However, as expected, seedling cost increases with the level of genetic improvement increases (i.e., from open-pollinated to varietals). Typically, OP loblolly pine seedlings will range from $40 to $80 per thousand, MCP seedlings from $125 to $175 per thousand, and varietals from $325 to $430 per thousand. Other species have fewer seedling choices and usually cost more than loblolly pine. While genetics is extremely important when selecting seedlings for pole development, it is not the only variable influencing pole development. Investing in MCP and varietal seedlings only makes financial sense when placed on high-index sites where their genetic quality can be fully expressed. In addition to site-associated factors, a number of silvicultural treatments can influence pole production.
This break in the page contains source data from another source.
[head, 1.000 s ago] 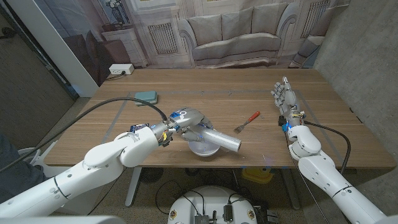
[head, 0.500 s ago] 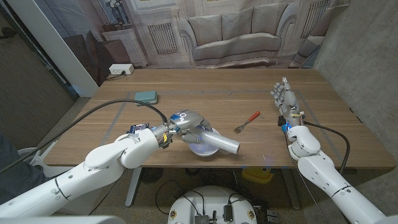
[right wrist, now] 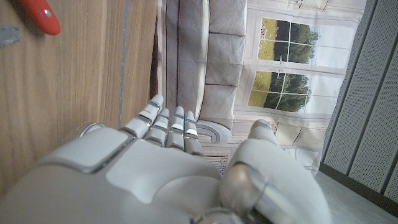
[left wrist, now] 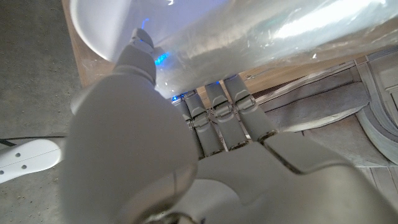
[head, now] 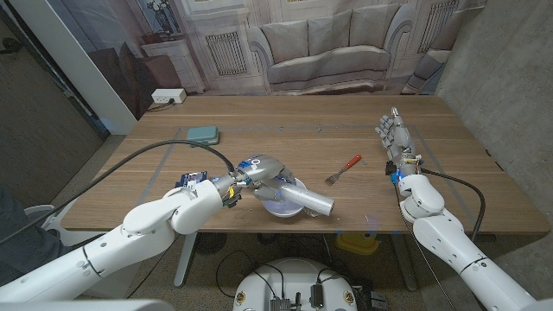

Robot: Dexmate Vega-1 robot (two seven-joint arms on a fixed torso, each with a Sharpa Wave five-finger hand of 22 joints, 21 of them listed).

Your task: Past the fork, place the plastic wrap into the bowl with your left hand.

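Left hand grasps plastic wrap roll, roll lying across white bowl, free end jutting past rim toward fork. Right hand empty, fingers apart, well apart at table edge. Risk: on release, long roll tips off rim or drags shallow bowl sideways.

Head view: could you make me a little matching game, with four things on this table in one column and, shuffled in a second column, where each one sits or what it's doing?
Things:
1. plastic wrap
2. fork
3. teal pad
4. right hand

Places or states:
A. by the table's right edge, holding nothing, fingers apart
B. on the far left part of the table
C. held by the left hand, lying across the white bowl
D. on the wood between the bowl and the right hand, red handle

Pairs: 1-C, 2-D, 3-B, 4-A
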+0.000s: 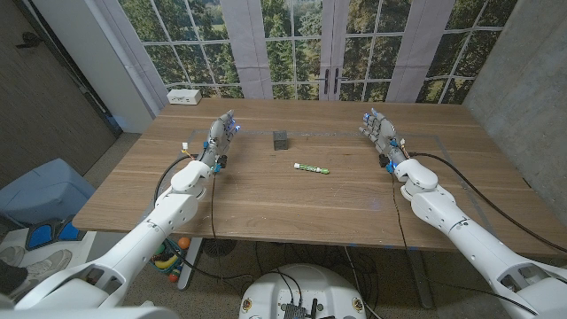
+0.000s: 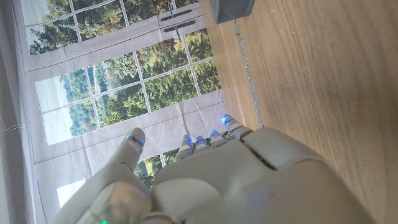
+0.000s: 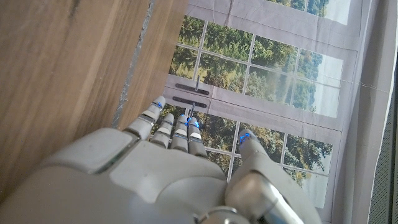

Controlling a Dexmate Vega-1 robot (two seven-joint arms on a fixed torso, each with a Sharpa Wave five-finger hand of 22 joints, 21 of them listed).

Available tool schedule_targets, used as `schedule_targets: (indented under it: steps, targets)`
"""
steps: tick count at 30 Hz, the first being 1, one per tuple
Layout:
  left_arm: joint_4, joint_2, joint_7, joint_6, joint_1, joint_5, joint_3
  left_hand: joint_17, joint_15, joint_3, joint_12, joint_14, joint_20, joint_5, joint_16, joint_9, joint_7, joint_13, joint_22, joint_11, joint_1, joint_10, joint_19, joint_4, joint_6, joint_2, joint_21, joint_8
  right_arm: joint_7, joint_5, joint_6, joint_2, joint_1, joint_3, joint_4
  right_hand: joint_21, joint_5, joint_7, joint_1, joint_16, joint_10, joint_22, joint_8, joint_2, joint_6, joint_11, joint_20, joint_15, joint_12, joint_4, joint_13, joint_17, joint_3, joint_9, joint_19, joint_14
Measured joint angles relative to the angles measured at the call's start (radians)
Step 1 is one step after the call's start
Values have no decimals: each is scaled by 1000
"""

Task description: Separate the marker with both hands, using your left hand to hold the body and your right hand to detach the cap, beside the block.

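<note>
Just in front of the block (image 1: 281,139) lies the marker (image 1: 312,168), cap on, untouched. My left hand (image 1: 221,134) and right hand (image 1: 379,130) flank the block, well apart, fingers extended, holding nothing; everything remains.

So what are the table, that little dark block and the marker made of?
The table looks like wood with a smooth matte finish: brown grain runs along its planks. The block is dark grey and dull, perhaps plastic or metal; it is too small to tell. The marker looks like plastic, with a white body and green ends.
</note>
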Motion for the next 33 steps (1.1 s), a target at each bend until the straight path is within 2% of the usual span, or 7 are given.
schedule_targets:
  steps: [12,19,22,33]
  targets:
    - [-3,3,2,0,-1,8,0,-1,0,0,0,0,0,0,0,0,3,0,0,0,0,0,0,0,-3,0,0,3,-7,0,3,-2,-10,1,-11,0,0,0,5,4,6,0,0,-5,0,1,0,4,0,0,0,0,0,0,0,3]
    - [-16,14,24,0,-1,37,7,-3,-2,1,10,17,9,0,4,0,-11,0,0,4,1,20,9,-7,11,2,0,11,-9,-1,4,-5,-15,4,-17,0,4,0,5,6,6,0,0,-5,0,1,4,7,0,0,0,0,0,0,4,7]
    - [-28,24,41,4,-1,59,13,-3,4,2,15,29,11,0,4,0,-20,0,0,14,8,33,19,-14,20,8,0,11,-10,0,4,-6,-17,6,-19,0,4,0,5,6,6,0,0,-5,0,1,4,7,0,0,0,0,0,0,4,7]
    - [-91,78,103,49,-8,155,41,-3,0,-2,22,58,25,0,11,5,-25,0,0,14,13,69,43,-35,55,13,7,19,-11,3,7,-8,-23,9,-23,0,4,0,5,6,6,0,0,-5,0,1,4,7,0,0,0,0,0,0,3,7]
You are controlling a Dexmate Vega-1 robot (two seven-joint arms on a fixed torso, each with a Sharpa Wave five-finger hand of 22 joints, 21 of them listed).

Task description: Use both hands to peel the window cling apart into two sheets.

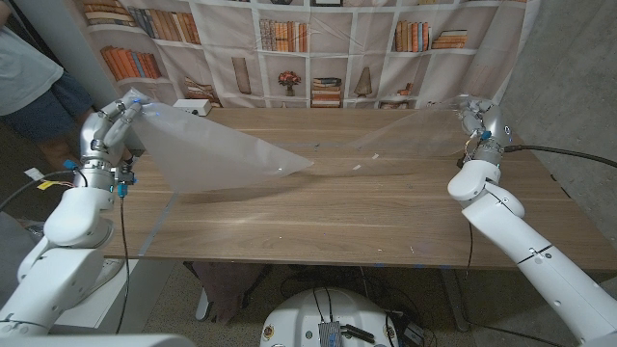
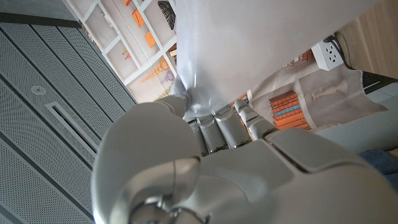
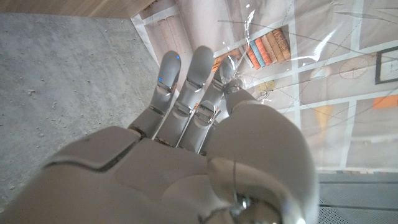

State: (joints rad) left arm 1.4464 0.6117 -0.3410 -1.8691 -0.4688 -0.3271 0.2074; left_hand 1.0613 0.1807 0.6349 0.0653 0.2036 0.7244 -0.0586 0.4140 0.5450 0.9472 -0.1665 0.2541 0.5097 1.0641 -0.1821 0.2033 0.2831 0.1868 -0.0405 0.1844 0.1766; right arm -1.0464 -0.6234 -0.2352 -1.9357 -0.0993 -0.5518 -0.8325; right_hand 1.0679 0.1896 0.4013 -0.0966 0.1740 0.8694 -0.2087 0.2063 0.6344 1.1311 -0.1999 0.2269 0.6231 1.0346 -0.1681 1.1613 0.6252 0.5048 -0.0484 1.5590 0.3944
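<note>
left robot hand (image 1: 118,123) grips a frosted sheet (image 1: 217,152), right robot hand (image 1: 475,120) pinches a clear sheet (image 1: 405,135); above the counter (image 1: 337,212) we judge them nearly apart, needing wider spread.

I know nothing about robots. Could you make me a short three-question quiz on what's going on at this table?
1. True or false: the left hand holds a frosted sheet lifted off the wooden table.
2. What does the right hand pinch? A) a book B) a clear sheet C) a cable
3. Fill in: the backdrop behind the table is printed with a ____.

Key
1. True; one corner is in the hand, and the far tip reaches down toward the table's middle.
2. B; the right wrist view shows clear film at its fingertips.
3. Bookshelf.
</note>
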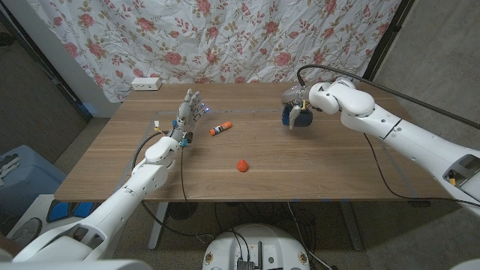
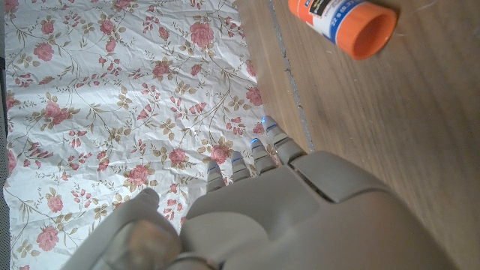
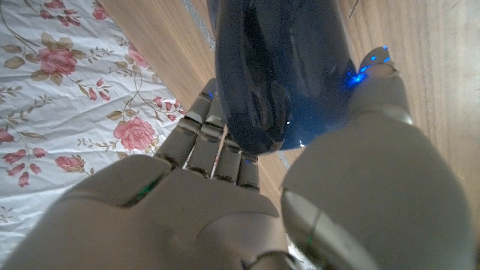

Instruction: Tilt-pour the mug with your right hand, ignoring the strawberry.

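Mug (image 3: 281,67) gripped by right hand (image 3: 225,187), fingers wrapped, seemingly tilted.

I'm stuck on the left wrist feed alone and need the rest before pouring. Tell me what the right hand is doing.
Observer: The right hand grips the dark blue mug at the table's far right part.
Operator: Confirm the grip from up close.
Observer: In the right wrist view, fingers lie along one side of the mug and the thumb presses the other.
Operator: Locate the strawberry.
Observer: The strawberry lies near the table's middle, apart from both hands.
Operator: Report my left hand.
Observer: The left hand stands open, holding nothing, beside the glue stick.
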Controlling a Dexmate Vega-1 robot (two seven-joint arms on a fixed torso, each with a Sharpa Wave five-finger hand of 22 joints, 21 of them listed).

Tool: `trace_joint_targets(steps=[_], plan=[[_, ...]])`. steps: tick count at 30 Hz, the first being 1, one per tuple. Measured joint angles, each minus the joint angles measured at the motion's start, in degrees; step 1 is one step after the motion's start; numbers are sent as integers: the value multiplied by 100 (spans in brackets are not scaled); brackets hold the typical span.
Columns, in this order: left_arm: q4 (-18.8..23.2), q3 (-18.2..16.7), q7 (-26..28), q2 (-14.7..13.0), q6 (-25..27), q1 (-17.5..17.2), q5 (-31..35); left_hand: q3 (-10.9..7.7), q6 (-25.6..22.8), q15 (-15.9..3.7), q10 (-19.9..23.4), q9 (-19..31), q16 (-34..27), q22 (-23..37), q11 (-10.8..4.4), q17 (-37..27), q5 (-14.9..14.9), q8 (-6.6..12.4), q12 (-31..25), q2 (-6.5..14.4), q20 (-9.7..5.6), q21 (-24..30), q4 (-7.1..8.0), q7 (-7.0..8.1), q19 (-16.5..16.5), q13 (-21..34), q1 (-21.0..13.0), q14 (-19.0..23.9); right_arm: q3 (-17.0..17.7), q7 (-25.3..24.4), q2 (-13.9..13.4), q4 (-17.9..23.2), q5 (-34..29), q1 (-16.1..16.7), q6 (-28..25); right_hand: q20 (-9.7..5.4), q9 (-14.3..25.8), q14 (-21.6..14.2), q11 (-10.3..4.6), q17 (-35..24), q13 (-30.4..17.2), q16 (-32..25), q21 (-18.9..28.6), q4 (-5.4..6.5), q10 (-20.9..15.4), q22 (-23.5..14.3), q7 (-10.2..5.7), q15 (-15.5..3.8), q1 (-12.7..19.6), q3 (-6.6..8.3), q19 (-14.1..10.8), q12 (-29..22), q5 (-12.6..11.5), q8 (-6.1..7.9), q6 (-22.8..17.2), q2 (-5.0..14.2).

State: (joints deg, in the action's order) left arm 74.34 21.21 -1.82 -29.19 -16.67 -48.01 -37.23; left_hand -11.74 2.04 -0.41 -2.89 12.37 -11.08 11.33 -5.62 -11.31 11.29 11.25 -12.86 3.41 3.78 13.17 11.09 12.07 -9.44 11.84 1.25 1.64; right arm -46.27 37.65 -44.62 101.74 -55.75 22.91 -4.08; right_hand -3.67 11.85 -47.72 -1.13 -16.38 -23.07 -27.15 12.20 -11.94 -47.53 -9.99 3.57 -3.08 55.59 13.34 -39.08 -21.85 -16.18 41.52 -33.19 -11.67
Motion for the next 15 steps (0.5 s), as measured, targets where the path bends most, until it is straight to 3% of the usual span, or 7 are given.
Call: trace_joint_targets(steps=[15], plan=[[-4,0,-1,-1,0,2,0,0,0,0,0,0,0,0,0,0,0,0,0,0,0,0,0,0,0,0,0,0,289,-189,-51,92,547,177,-242,0,0,0,29,3,4,13,0,2,-29,0,0,0,-18,-2,0,2,1,0,0,18]])
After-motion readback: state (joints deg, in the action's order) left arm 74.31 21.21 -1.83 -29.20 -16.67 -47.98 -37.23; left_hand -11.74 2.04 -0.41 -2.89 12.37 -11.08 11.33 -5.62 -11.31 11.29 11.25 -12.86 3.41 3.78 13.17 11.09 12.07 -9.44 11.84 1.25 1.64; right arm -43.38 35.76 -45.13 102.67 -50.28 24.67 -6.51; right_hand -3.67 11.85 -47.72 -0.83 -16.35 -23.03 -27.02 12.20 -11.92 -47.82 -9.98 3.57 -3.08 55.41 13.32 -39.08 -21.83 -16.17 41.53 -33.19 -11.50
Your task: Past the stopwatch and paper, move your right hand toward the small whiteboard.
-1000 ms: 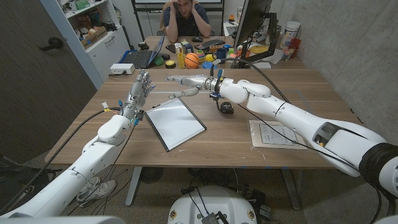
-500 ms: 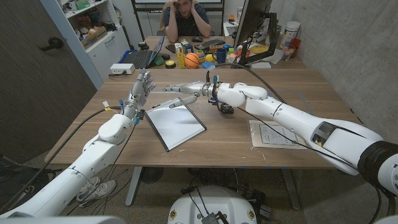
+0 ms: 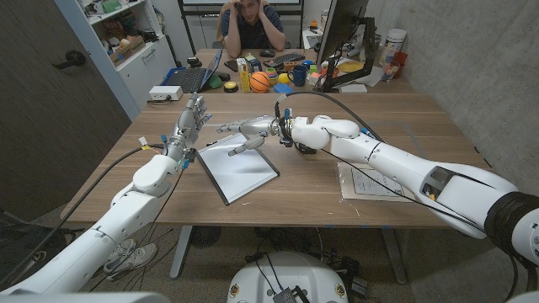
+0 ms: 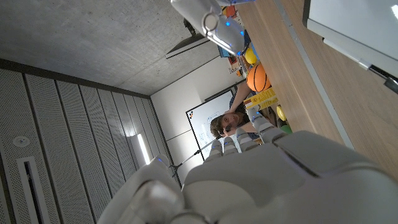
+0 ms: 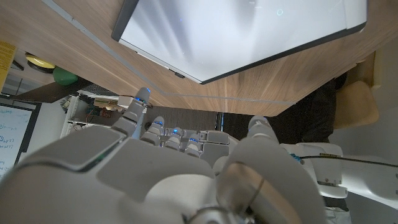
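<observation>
leftward my right hand (image 3: 246, 135) has slid, fingers spread and empty, over the small whiteboard's (image 3: 238, 166) far edge; reach looks nearly complete

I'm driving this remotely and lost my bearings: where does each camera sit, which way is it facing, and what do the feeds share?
Head view: on the robot's head, looking down over the wooden table; both arms show, the right robot hand above the small whiteboard, the left robot hand raised beside it.
Left wrist view: on the left wrist, looking along the left robot hand's back toward the far desk and a seated person.
Right wrist view: on the right wrist, looking along the right robot hand's back at the whiteboard.
Shared: all three show the whiteboard.
</observation>
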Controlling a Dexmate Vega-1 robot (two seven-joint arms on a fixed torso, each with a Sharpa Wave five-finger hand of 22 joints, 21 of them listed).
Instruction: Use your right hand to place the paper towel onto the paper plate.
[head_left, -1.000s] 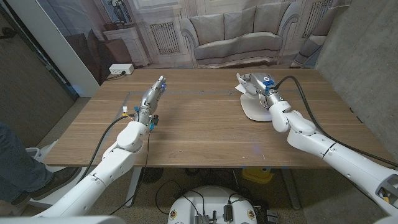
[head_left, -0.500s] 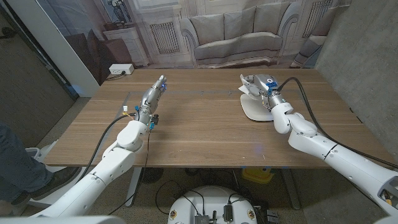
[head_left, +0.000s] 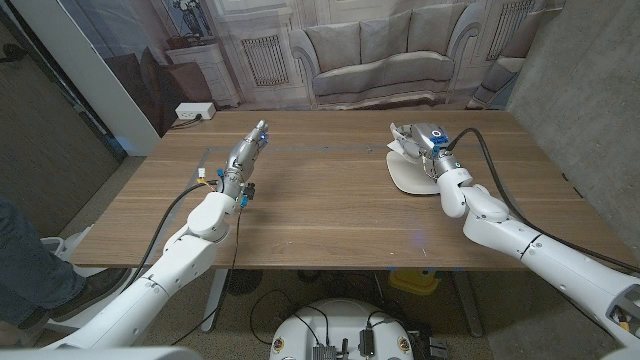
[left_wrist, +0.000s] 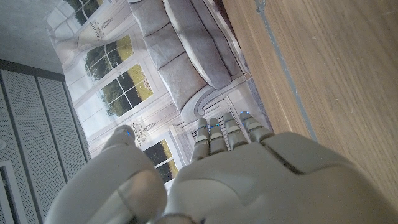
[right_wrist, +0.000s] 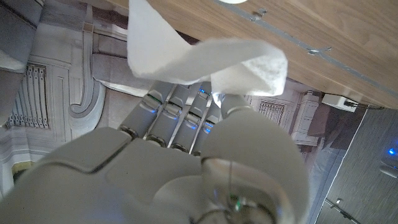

Deciding how many seedlings to plant depends on several factors, including species, the intended end product, budget constraints, and the allowable time investment. This last point is important for landowners looking to grow utility poles, as poles may require an additional time commitment of 10–15 years over sawtimber. Ideally, pines should meet pole specifications in high numbers and do so relatively quickly. In addition, pole management may incur higher planting costs, depending on your initial planting density. While an optimal spacing pattern has yet to be formally determined, below are some general trends to keep in mind when considering planting for pole production.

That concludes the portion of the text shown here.